Last Week, Royal Bank produced a study with the brash headline “Financial Returns After a Post-Secondary Education Have Diminished.” Within the limited terms of the limited methodology of the first half of the mini-paper, the headline is not entirely incorrect. But man, this is a disappointing piece of analysis from an organization with pretensions to thought leadership.
So, what does this paper say? Basically, part 1 of the paper takes four data points for university (NOT all of post-secondary—strike one for the headline writers) graduates: Tuition fees in 2012 and 2017, and median salaries of graduates five years out for graduates of the classes of 2012 and 2017. Then they create ratios for the two graduating classes: what they made five years out divided by what they paid in their final year of school. This they call “financial returns,” which of course they aren’t in any strict sense: at best, it’s a very rough-and-ready back-of-the-envelope calculation.
And what did this analysis find? Well, you have to squint pretty hard at a chart in order to figure out the overall numbers (because the actual figures are not provided), but apparently that ratio for university graduates (again, not post-secondary graduates) has fallen from about 10.3 to 9.8.
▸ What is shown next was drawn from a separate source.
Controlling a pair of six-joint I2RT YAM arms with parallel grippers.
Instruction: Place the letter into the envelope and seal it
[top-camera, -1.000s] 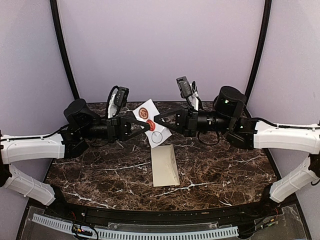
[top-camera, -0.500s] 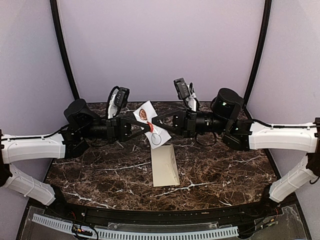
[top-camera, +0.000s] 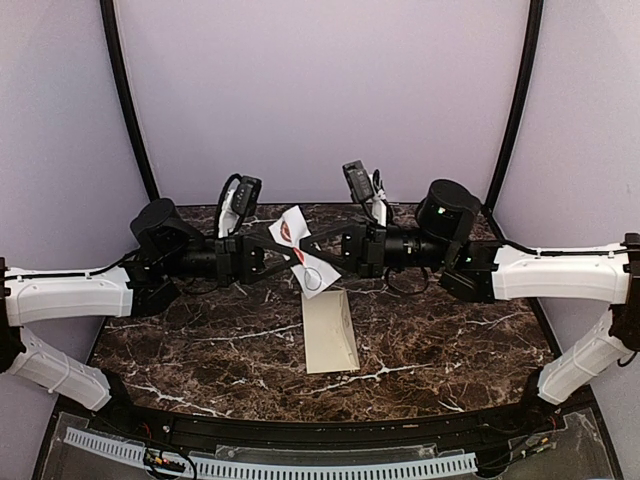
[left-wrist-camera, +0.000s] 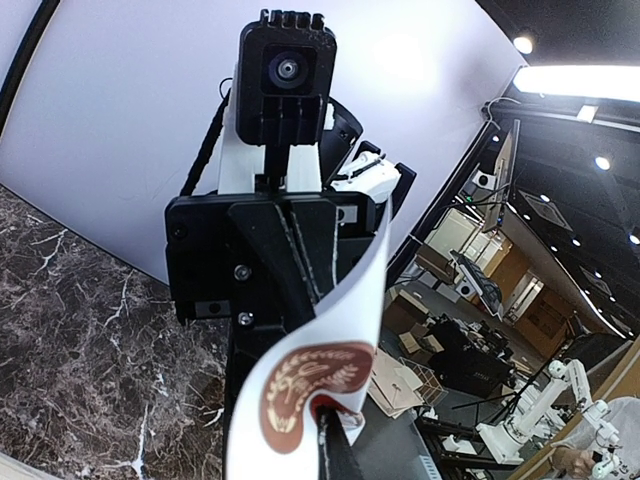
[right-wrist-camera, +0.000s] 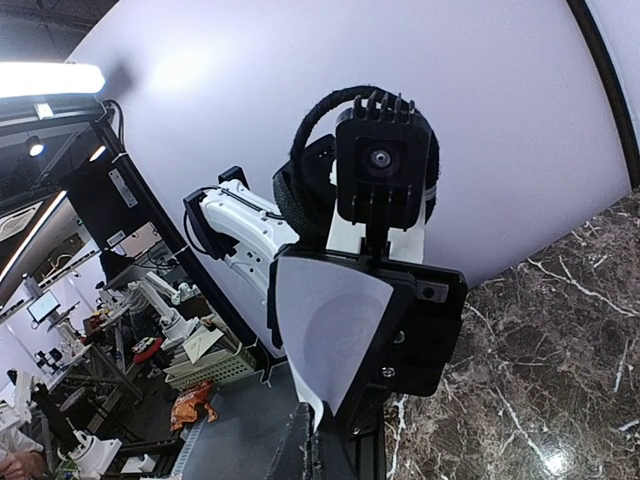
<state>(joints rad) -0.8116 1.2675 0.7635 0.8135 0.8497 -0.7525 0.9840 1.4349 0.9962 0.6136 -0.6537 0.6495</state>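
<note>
Both grippers meet in mid-air above the back of the table, on a white sticker sheet (top-camera: 303, 252). The sheet is curled and carries a brown-red wax-seal sticker (top-camera: 287, 231). My left gripper (top-camera: 298, 256) is shut on the sheet's edge, by a red patch under the seal (left-wrist-camera: 312, 385). My right gripper (top-camera: 306, 246) is shut on the sheet's opposite edge (right-wrist-camera: 330, 320). A plain cream envelope (top-camera: 330, 331) lies flat on the table below them, untouched. The tan bordered letter is not in view.
The dark marble table (top-camera: 200, 340) is bounded by lilac walls and two black posts (top-camera: 128, 100). A black rail and a white cable strip (top-camera: 280, 465) run along the near edge. Each wrist view is filled by the other gripper's body (left-wrist-camera: 270, 250).
My right arm has moved left toward the left gripper. The sheet between them has curled and turned more edge-on. The envelope has not moved.
</note>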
I mean, I guess you could spin that into a big headline finding but it seems like a pretty feeble result to me. Feeble for a couple of reasons, some of which are right there in the report if you bother to keep scrolling down.
I mean first of all, this whole thing is based on the assumption that “returns” at a single point in time five years out of school is an appropriate proxy for total returns. This is pretty iffy, if you ask me. A real comparison of returns would look at total tuition paid (not one year), and include foregone earnings, and take into account lifetime earnings, not those from a single year. So, methodologically, this is pretty weak, although I completely get that they are doing it because Canadian governments don’t collect and disseminate anything like the data they should which means that quick-and-dirty comparisons like this is about all we can reasonably expect. But still, making a big deal out of a drop from a multiple of 10.3 to 9.8 for a single year of earnings…good Lord, that is still an EXTRAORDINARY RETURN. What is there, really, to complain about here?
Second of all, these returns are still very good compared to any other form of education. The data about annual earnings by education level are pretty striking: Canadians with college and trades (apprenticeship) credentials earn 50% more than those a simple high school degree while Canadians with a university education earn 100% more. We shouldn’t make too much of this because the analysis is pretty crude and these aren’t returns in any strict sense, but again, come on this remains evidence that post-secondary education is probably still an excellent deal.
Third is the fact that the denominator here is sticker price tuition. It completely ignores any student financial assistance which reduced the cost—and over the years in question, the rise in student grants was substantial, thanks to the expansion of both the Canada and Ontario student aid programs. I think there is strong evidence that the magnitude of these increases was sufficiently large to offset any increases in the sticker price. Thus, since the study did not find that graduate incomes are decreasing, but rather that they were increasing less quickly than sticker prices, including student aid would reverse the finding and find that returns are increasing.
(Royal Bank is hardly the only organization to completely ignore net price in its analyses of postsecondary returns or postsecondary affordability—they have plenty of company because Canadians tend not to think in more than one dimension about that stuff. But man, it’s annoying)
Fourth, contra the headline paragraphs, and as I keep pointing out, tuition has not been rising for the past few years. In fact, since 2019 average tuition in Canda is down by x% after inflation, thanks (?) mainly to policy changes in Ontario. And, again, if you scroll down on the paper, the authors themselves acknowledge this. But while the authors know that the main factor “eroding” the value of higher education has been going in reverse for the past five years, their choice of a five-year time frame to measure returns means they cannot take into account something they know to be true in coming up with their feeble headline about declining returns.
Anyways, I am conscious that I may be ranting at least as much about the headline writer as I am about the piece of research itself. It’s an irresponsible framing, rather than irresponsible research. It is the kind of thing the sector itself needs to push back on (or you know, produce its own research on once in awhile).
But still, Royal Bank could have done much better here.
Excellent analysis and very justified rant. I have to say, though, that it is still very reassuring that the findings indicate a very good return on investment across the board of academic disciplines (although the weakness of the analysis implies that the results need to be considered with caution).
I am pleasantly surprised and encouraged by the results for Education. Education is one of the options that I mention to every student who asks (no, I’m not in a Faculty of Education). Where else, except for Nursing, do you practically have a lifetime job guarantee? And you can choose to live in any jurisdiction in North America if you specialize in any of the many teaching areas of high demand.
And yet, out of the many students who have asked for my advice over so many years, I can only recall a few who went that route.
The job has such a bad reputation that even lifelong job guarantees and defined benefit plans (where do you get that anymore?) cannot convince recent high-school graduates to pursue that career. Even kids who come from very rural schools have rather disturbing and discouraging stories to tell.
It’s bad for everyone. Our first-year courses are now mostly reviewing high-school material because teachers give in to the general expectation that K-12 is age 5-18 daycare. I know teachers who will never give up, but I also know some who caved.